Back in the days when Playstation2 did not had updates, the awesome team of Insomniac did self-explotation of their own game "Ratchet and Clank: Up Your Arsenal" to get it updated: http://www.insomniacgames.com/self-exploitation/
I have a version for Linux but apparently there are a lot of open unpatched Redis servers on the internet and it doesn't take much to change the patcher to do something else.
Yes. But the version I have posted is not particularly useful. It only targets OSX and there are probably not many OSX machines running Redis that are directly accessible on the internet. A lot of the code in the patcher is dedicated to parsing the Macho binary so there is a bit of effort in parsing ELF instead if you wanted to port it to Linux. Also, on Linux there are some protections (https://sourceware.org/glibc/wiki/PointerEncryption) around the longjump buffer that you need to break as well if you want a patcher that won't also kill the Redis instance.
There is a documented, reliable fix in everyone's hands, namely to shut down Redis and upgrade it. This is a cute hack with a chance of crashing everything.

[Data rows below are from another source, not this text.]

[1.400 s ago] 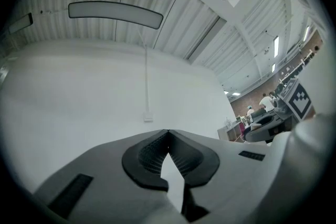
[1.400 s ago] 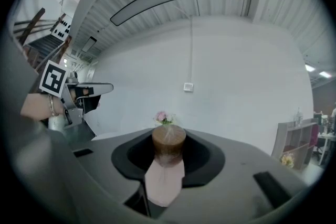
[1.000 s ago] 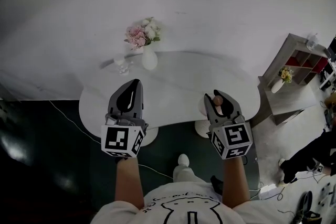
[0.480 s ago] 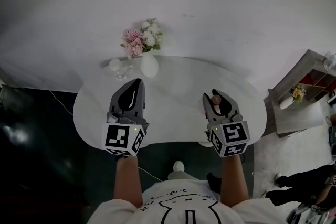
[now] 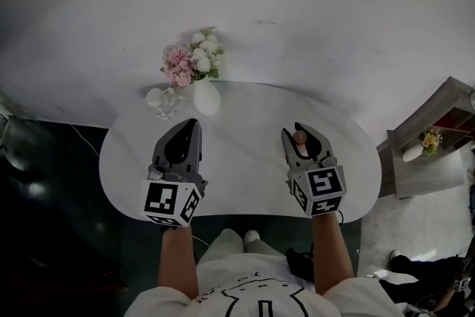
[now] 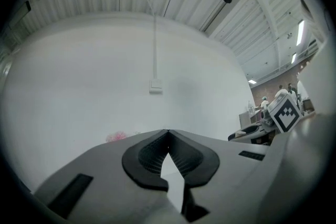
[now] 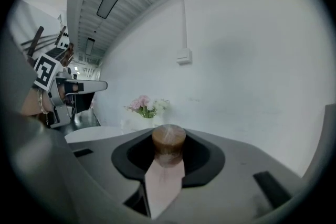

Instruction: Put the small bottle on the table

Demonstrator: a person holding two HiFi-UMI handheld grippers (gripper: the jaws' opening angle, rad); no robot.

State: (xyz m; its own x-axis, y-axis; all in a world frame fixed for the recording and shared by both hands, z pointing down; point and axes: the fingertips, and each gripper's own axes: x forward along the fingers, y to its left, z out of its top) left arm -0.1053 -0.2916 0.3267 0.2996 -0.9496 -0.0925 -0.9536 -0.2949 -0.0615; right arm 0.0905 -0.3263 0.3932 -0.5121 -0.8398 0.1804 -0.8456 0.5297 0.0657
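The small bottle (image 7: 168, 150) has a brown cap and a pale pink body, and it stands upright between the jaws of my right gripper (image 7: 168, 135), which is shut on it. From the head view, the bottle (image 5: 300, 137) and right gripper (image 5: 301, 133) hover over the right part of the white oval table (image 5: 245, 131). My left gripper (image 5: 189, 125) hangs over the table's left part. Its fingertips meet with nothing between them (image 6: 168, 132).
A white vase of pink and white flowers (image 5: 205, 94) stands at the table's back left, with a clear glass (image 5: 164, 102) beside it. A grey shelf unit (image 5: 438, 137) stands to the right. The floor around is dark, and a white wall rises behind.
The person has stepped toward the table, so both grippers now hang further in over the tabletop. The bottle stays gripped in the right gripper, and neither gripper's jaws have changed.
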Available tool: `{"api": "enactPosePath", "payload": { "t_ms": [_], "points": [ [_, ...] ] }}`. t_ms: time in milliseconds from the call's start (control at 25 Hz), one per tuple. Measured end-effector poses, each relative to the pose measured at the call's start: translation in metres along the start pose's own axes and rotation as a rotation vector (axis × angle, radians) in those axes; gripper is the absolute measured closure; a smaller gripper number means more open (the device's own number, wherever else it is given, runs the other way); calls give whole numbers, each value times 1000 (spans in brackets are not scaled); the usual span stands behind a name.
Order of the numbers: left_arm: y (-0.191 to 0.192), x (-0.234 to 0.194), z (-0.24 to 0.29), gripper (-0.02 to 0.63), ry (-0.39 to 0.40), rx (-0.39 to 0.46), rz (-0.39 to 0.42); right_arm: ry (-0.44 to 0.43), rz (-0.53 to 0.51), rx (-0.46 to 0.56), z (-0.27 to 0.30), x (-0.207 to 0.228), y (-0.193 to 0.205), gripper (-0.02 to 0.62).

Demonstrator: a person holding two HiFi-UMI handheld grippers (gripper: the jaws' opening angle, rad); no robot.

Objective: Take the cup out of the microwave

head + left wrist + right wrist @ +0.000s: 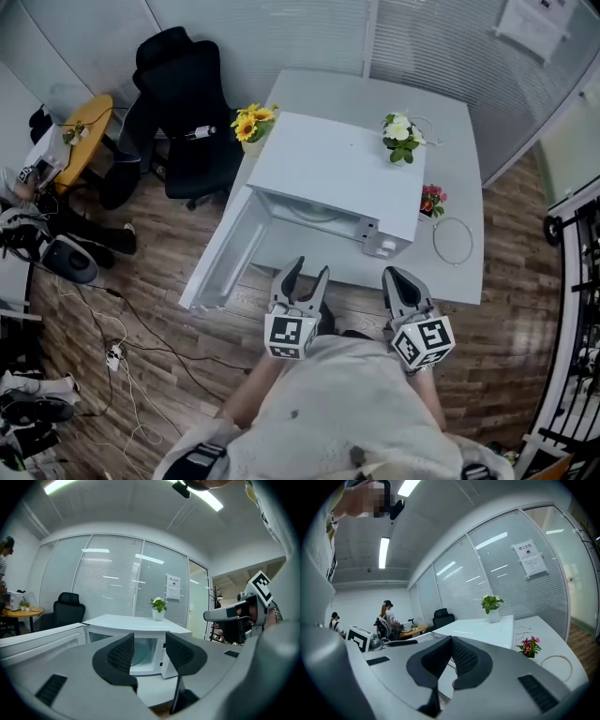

One thing I learned from working at Ksplice was that the amount of effort needed to build reliable live patches was huge, way more than the amount of effort needed to build a live patch good enough for your average script kiddie, who often doesn't care about crashing one percent of machines, and definitely doesn't care about it just not working on 90% of machines. There is, unfortunately, an engineering imbalance between the difficulty of the good guys' and bad guys' goals. (This is why there was no truth to the claim that Ksplice was helping the bad guys build rootkits: the technical ability to build rootkits was there all along, since Ksplice was out of tree -- the innovative engineering in Ksplice was just making hot-patches reliable.)